A vocal critic of Pope Francis used a book event in Rome on Thursday to praise five senior prelates who accused the pontiff of bringing confusion in the church.
In July, the conservative Cardinals Raymond Burke of the United States, Walter Brandmüller of Germany, Robert Sarah from Guinea, Juan Sandoval Íñiguez of Mexico and Joseph Zen of Hong Kong sent Francis questions on the blessing of same-sex couples, the ordination of women and the pope's Synod on Synodality in the church tradition known as a dubia, or "doubts," in which popes answer for their policies. The dubia came as tensions over the Synod on Synodality, which ends this week, were mounting.
"I consider the dubia a great work that will go down in history as a heroic act," said Bishop Athanasius Schneider, the auxiliary bishop of Astana, in Kazakhstan, at the Thursday event, which took place steps from St. Peter's Square, where the synod participants were gathered.
Francis responded to the cardinals, but on Thursday, Schneider said his answers were insufficient. "The answers the pope provides are unsatisfactory," the bishops said, "they cause more questions than they resolve. The answers were confusing and sought to confuse."
Schneider's remarks echoed those of Zen, who described the pope's answers as "pastorally untenable" in a statement Oct. 12.
An ethnic German raised in Kazakhstan under the Soviet Union, Schneider emigrated with his family to Germany to escape Communist repression of their Catholic faith. He returned as a priest and was appointed auxiliary bishop of Astana in 2011.
He has become a defender of traditionalist views in the church, and has spoken in defense of the Old Latin Mass, as well as in opposition to Francis' moves to allow divorced and remarried Catholics to receive communion.
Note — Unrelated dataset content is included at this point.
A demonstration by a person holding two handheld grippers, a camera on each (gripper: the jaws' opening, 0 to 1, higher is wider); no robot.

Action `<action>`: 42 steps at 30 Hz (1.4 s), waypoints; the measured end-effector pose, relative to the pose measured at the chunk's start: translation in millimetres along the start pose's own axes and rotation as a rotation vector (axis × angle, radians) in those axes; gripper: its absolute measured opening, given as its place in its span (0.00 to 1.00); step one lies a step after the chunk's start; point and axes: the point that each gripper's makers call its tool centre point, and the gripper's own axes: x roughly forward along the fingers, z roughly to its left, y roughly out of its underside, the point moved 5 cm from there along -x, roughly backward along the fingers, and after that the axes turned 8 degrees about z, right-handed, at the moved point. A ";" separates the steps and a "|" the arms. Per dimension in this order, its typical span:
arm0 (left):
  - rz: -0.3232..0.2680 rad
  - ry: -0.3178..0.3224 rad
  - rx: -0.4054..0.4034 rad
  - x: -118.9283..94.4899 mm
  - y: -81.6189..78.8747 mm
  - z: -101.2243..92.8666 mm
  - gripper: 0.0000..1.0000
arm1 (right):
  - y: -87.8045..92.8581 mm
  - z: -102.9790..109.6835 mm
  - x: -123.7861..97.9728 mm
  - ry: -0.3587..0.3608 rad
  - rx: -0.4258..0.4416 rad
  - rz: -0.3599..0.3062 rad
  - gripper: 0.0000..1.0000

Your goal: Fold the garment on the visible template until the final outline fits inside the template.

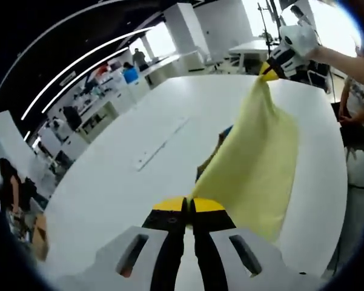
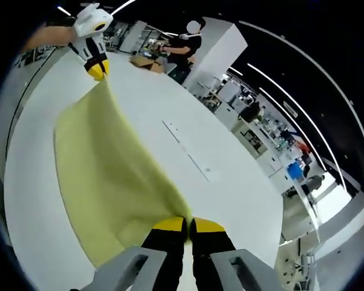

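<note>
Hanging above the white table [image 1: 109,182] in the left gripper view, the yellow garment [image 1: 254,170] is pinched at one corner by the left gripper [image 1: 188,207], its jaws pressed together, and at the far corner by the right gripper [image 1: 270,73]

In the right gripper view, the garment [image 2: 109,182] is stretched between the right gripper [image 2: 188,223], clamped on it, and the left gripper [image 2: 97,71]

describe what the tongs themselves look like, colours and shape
Both match. The left tongs have two black jaws with yellow tips, rising from a white body with slotted openings. The right tongs look alike: black jaws, yellow tips, light grey-white slotted body. Seen from afar, each shows a white housing with black bands behind the yellow tips.
</note>
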 end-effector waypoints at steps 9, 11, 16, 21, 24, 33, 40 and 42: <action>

During the Synod on the Amazon region in 2019, Schneider alleged that the meeting promoted "implicit pantheism."
The event was held to celebrate the publication of Schneider's book, "Credo: Compendium of the Catholic Faith," published in September, which follows in the spirit of recent guides to the Catholic faith by conservative prelates and lay people that focus on doctrine, implicitly or explicitly counteracting what they see as liberal influence on the church.
Jeanne Smits, a conservative Catholic blogger and translator, commended Schneider's book at the event, saying, "It holds something for any question you have, it tells you what to think on this or that issue."
Doctrinally, it breaks no new ground but expands on the official catechism issued by Pope John Paul II in 1992; however, it adapts that catechism to modern concerns, criticizing gender ideology, chastising bishops who closed their churches during the COVID-19 pandemic and taking on Francis' recent imposition of restrictions on the celebration of the Old Latin Mass.
Schneider also described worries about the environment, the subject of two of Francis' encyclicals, including Laudate Deum, released Oct. 4, as "ecological mysticism" and "idolatry."
Sarah, who attended the book event, told the audience that he hoped Schneider's book will "help the most humble who are hungry for the bread of healthy doctrine."
Speakers took jabs at other religious traditions at the event, especially Islam, but their ire was primarily aimed at the synod, which ends Sunday (Oct. 29). The meeting gathered bishops and other clergy with religious and lay Catholics to discuss some of the hot-button issues facing the church, including female ordination and the welcoming of LGBTQ Catholics.
At the event, Sarah praised the book for being published "at this time of great crisis in the church, of confusion, and especially when too often we hear discordant voices that come from the mouths of many prelates with high levels of responsibility regarding doctrinal and moral questions and the welcoming of ideologies that negate God and his teachings on the nature of man."
Pope Francis has avoided making any changes to official Catholic doctrine, but he has promoted a pastoral approach. He has met with LGBTQ individuals and advocates and encouraged open discussion on divisive questions at synods. Francis' own views on questions of female ordination or a married priesthood are traditional, as he has stated on several occasions in interviews and in public pronouncements.
For his own part, Schneider defended bishops' "freedom to speak to the pope," saying that many prelates "are intimidated." But he insisted that his criticism is born out of "brotherly love" for Francis, and that those who speak against Francis' vision nonetheless maintain a fealty to the pontiff.
"I have prayed for no one in my life more than I have for Pope Francis," he said.